THE MESA TRAIL BY H. BEDFORD JONES

GARDEN CITY NEW YORK DOUBLEDAY, PAGE & COMPANY 1920

COPYRIGHT, 1920, BY DOUBLEDAY, PAGE & COMPANY

ALL RIGHTS RESERVED, INCLUDING THAT OF TRANSLATION INTO FOREIGN LANGUAGES, INCLUDING THE SCANDINAVIAN

COPYRIGHT, 1919, BY STREET & SMITH CORPORATION

CONTENTS

CHAPTER I THE MAN WHO HAD BEEN CHAPTER II THADY SHEA ENCOUNTERS PURPOSE CHAPTER III CORAVEL TIO ENJOYS A BUSY MORNING CHAPTER IV MRS. CRUMP HEADS SOUTHWEST CHAPTER V THE AMBITION OF MACKINTAVERS CHAPTER VI THADY SHEA SMELLS WHISKEY CHAPTER VII THADY SHEA HAS A VISITOR CHAPTER VIII DORALES GOES TO TOWN CHAPTER IX THE WICKER DEMIJOHN CHAPTER X MRS. CRUMP SAYS SOMETHING CHAPTER XI THADY SHEA DISCOVERS A PURPOSE CHAPTER XII THE STONE GODS VANISH CHAPTER XIII THADY SHEA STARTS HOME CHAPTER XIV DORALES KILLS CHAPTER XV MACKINTAVERS MAKES FRIENDS CHAPTER XVI DORALES POSTS NOTICES CHAPTER XVII DORALES RUNS AWAY

CHAPTER I THE MAN WHO HAD BEEN

A ribbon of winding road leads northeast from the pueblo of Domingo and the snaky Bajada hill where gray rocks lie thickly; it is a yellowish ribbon of road, sweeping over the gigantic mesa toward Santa Fé and the sweetly glowing Blood of Christ peaks great peaks of green spearing into the sky, white crested, and tipped with blood at sunset.

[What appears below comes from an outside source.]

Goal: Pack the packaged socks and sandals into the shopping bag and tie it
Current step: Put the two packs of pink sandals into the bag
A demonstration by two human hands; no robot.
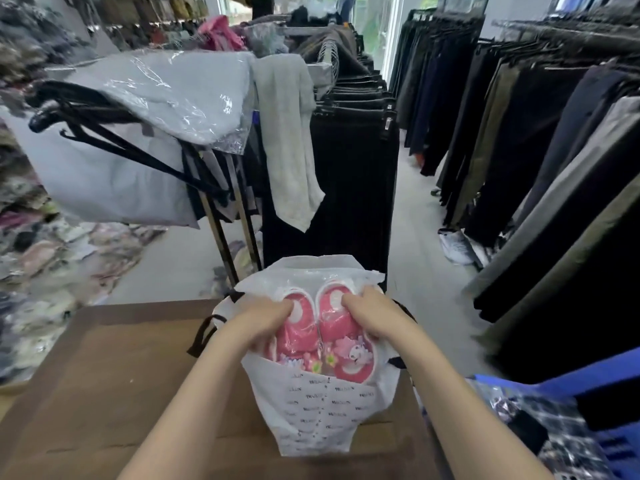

Along this ribbon of dusty yellow road was crawling a flivver. It was crawling slowly, in a jerky series of advances and pauses; as it crept along its intermittent course, the woman who sat behind the wheel was cursing her iron steed in a thorough and heartfelt manner.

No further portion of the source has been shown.